ABOUT THIS EXERCISE: Return the data below in full, matching every line exactly.

SOURCE MATERIAL:
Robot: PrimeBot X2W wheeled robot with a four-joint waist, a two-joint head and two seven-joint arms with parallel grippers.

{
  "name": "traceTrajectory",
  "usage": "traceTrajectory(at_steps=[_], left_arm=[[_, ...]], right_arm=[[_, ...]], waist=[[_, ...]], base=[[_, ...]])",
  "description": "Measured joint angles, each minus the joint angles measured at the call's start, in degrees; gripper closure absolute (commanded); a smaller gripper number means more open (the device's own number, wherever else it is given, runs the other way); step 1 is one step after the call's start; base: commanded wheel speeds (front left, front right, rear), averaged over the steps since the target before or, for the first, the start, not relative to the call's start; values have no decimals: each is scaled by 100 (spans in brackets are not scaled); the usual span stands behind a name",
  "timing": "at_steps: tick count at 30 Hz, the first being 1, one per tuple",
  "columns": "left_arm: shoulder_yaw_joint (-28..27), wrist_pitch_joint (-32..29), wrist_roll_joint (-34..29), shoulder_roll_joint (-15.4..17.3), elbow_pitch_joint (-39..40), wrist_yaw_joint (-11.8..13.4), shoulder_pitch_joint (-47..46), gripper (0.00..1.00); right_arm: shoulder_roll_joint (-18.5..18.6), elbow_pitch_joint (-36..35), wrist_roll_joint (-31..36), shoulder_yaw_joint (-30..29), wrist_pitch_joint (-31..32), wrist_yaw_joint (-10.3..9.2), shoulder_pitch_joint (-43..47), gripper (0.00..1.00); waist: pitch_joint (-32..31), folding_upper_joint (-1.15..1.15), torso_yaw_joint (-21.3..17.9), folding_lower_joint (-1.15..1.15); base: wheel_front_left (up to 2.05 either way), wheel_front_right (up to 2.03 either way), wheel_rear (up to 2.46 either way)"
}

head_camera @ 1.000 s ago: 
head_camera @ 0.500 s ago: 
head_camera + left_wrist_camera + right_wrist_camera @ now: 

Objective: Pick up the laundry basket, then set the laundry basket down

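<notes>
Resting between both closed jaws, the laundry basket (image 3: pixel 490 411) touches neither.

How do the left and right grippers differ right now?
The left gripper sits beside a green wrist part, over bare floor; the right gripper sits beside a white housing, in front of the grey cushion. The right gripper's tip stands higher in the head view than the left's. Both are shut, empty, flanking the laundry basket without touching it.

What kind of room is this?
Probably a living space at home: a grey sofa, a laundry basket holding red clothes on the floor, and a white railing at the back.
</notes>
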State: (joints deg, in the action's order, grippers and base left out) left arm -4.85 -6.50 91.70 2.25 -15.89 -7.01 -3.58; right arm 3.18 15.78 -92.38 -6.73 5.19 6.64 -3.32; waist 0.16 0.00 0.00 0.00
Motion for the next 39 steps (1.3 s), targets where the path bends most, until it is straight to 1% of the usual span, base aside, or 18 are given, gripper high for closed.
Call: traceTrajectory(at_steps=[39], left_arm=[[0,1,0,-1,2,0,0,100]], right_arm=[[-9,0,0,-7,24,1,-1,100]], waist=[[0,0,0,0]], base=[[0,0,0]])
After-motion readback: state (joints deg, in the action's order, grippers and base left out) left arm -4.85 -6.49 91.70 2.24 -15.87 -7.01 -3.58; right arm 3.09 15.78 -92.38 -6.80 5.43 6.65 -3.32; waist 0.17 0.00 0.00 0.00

ANSWER SPACE:
Robot: PrimeBot X2W wheeled robot with a four-joint waist, a two-joint head and two seven-joint arms with parallel grippers.

{
  "name": "traceTrajectory",
  "usage": "traceTrajectory(at_steps=[_], left_arm=[[_, ...]], right_arm=[[_, ...]], waist=[[_, ...]], base=[[_, ...]])",
  "description": "Measured joint angles, each minus the joint angles measured at the call's start, in degrees; gripper closure absolute (commanded); a smaller gripper number means more open (the device's own number, wherever else it is given, runs the other way); step 1 is one step after the call's start; base: commanded wheel speeds (front left, front right, rear), averaged over the steps since the target before or, for the first, the start, not relative to the call's start; values have no decimals: each is scaled by 100 (spans in brackets are not scaled); the usual span stands behind a name",
  "timing": "at_steps: tick count at 30 Hz, the first being 1, one per tuple",
  "columns": "left_arm: shoulder_yaw_joint (-28..27), wrist_pitch_joint (-32..29), wrist_roll_joint (-34..29), shoulder_roll_joint (-15.4..17.3), elbow_pitch_joint (-39..40), wrist_yaw_joint (-11.8..13.4), shoulder_pitch_joint (-47..46), gripper (0.00..1.00); right_arm: shoulder_roll_joint (-18.5..18.6), elbow_pitch_joint (-36..35), wrist_roll_joint (-31..36), shoulder_yaw_joint (-30..29), wrist_pitch_joint (-31..32), wrist_yaw_joint (-10.3..9.2), shoulder_pitch_joint (-43..47), gripper (0.00..1.00); waist: pitch_joint (-32..31), folding_upper_joint (-1.15..1.15), torso_yaw_joint (-21.3..17.9), folding_lower_joint (-1.15..1.15); base: wheel_front_left (up to 2.05 either way), wheel_front_right (up to 2.03 either way), wheel_rear (up to 2.46 either way)"
}

head_camera @ 1.000 s ago: 
head_camera @ 0.500 s ago: 
head_camera + left_wrist_camera + right_wrist_camera @ now: 

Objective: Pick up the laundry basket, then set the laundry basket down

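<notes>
Resting between both closed jaws, the laundry basket (image 3: pixel 490 411) touches neither.

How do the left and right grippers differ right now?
The left gripper sits beside a green wrist part, over bare floor; the right gripper sits beside a white housing, in front of the grey cushion. The right gripper's tip stands higher in the head view than the left's. Both are shut, empty, flanking the laundry basket without touching it.

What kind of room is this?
Probably a living space at home: a grey sofa, a laundry basket holding red clothes on the floor, and a white railing at the back.
</notes>
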State: (joints deg, in the action's order, grippers and base left out) left arm -4.85 -6.50 91.70 2.25 -15.89 -7.01 -3.58; right arm 3.18 15.78 -92.38 -6.73 5.19 6.64 -3.32; waist 0.16 0.00 0.00 0.00
Motion for the next 39 steps (1.3 s), targets where the path bends most, until it is straight to 1% of the usual span, base aside, or 18 are given, gripper high for closed.
Call: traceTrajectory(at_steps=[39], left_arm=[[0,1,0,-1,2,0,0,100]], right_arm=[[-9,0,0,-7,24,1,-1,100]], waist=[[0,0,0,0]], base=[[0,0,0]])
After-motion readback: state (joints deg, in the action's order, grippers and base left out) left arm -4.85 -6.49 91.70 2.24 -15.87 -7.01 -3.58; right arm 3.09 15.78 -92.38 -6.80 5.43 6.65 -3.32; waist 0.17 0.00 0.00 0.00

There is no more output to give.